Niya Butts

Biographical details
- Born: January 10, 1978 (age 48) Americus, Georgia

Playing career
- 1996–2000: Tennessee
- Position: Forward

Coaching career (HC unless noted)
- 2000–2002: Tennessee Tech (asst.)
- 2002–2003: Michigan State (asst.)
- 2003–2008: Kentucky (asst.)
- 2008–2016: Arizona
- 2016–2024: Kentucky (asst.)

Head coaching record
- Overall: 102–147 (.410)

= Niya Butts =

American basketball coach (born 1978)

Niya Denise Butts (born January 10, 1978) is a former American women's college basketball coach, most recently serving as associate head coach at the University of Kentucky. She is the former head coach at the University of Arizona. As a player, she was a part of two national championships at the University of Tennessee.

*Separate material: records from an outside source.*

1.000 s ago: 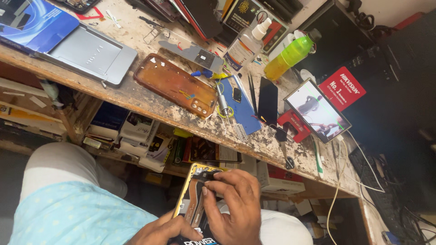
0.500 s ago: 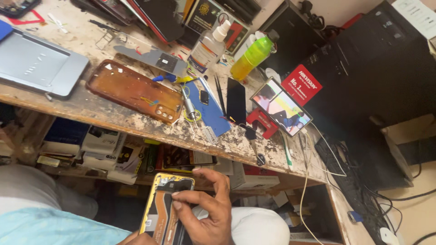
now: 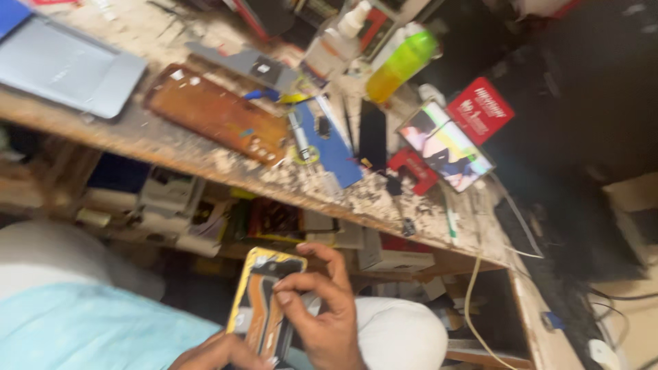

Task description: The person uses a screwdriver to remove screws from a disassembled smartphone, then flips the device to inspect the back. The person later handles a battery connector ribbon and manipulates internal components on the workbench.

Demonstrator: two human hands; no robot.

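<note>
An opened phone (image 3: 264,301) with a yellow rim and brown and black insides rests over my lap, below the bench edge. My right hand (image 3: 322,312) curls over its right side with fingertips pressing on the inner parts. My left hand (image 3: 209,353) holds the phone from underneath at the bottom edge; only its fingers show. The picture is blurred by motion.
A worn wooden bench (image 3: 205,147) carries a grey tablet (image 3: 65,65), a brown phone back cover (image 3: 216,113), a blue panel (image 3: 332,147), a black phone (image 3: 373,133), a lit phone (image 3: 445,147), a red card (image 3: 480,109), a green-yellow bottle (image 3: 401,65). Boxes fill the shelf (image 3: 226,219) beneath.
The camera has swung, so the bench sits differently in view. My right hand has shifted over the phone's upper right, fingers still working on its insides. Both hands keep hold.
</note>
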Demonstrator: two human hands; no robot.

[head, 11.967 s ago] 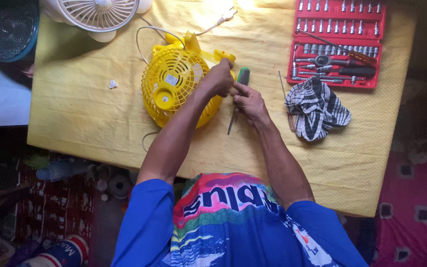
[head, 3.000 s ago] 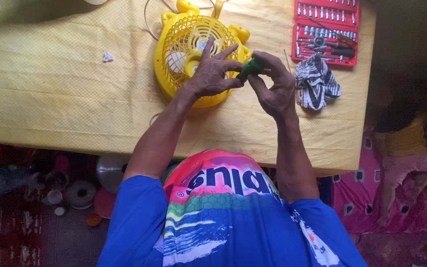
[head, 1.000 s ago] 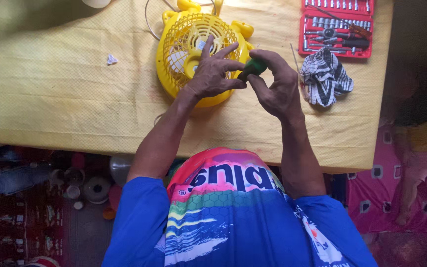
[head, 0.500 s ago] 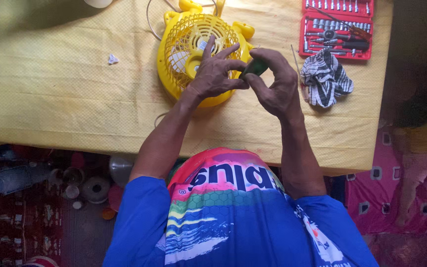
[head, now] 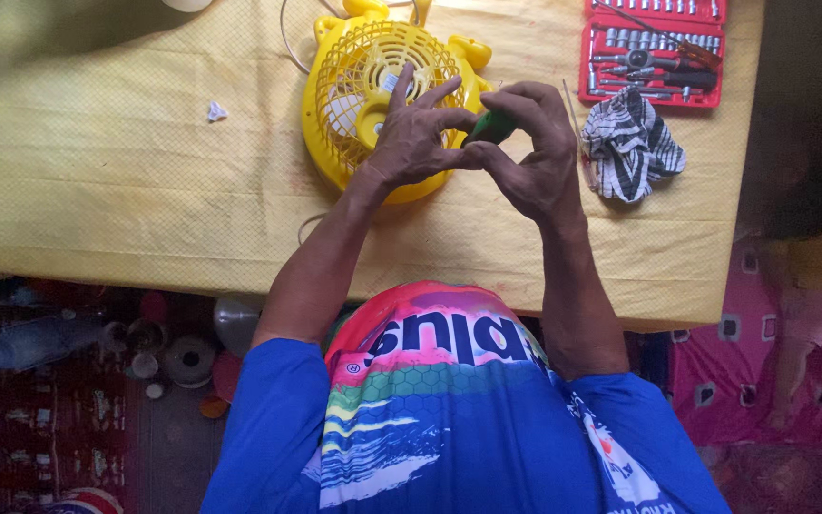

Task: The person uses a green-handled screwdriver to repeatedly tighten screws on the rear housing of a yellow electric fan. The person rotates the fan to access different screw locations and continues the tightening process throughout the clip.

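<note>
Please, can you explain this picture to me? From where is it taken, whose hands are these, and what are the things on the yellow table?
A camera on the person's head looks straight down. The left hand and right hand meet above the table, both gripping a small green object, probably a tool handle. Under them a yellow fan lies flat on the yellow tablecloth. To the right lie a striped cloth and an open red tool case. A small white scrap lies on the left.

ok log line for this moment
left hand + right hand: both grip green tool handle | over yellow plastic fan | yellow table
</note>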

Butts, a 6'0" forward from Americus, Georgia, played college basketball for Hall of Fame coach Pat Summitt at Tennessee from 1996 to 2000. She was a reserve for the Lady Vols, averaging 2.3 points and 1.2 rebounds per game, but was a part of National Championship teams in both 1997 and 1998. She was also a three-time Southeastern Conference All-Academic selection.

Following the close of her playing career, Butts entered the coaching ranks by taking an assistant coach role at Tennessee Tech in 2000. After two years there, she spent a season at Michigan State, then moved to the University of Kentucky as an assistant for head coach Mickie DeMoss. She was promoted to associate head coach for the 2007–08 season.

In 2008, she was named the first African-American head women's basketball coach at Arizona. On March 4, 2016, she coached her last game for Arizona at the Pac-12 tournament.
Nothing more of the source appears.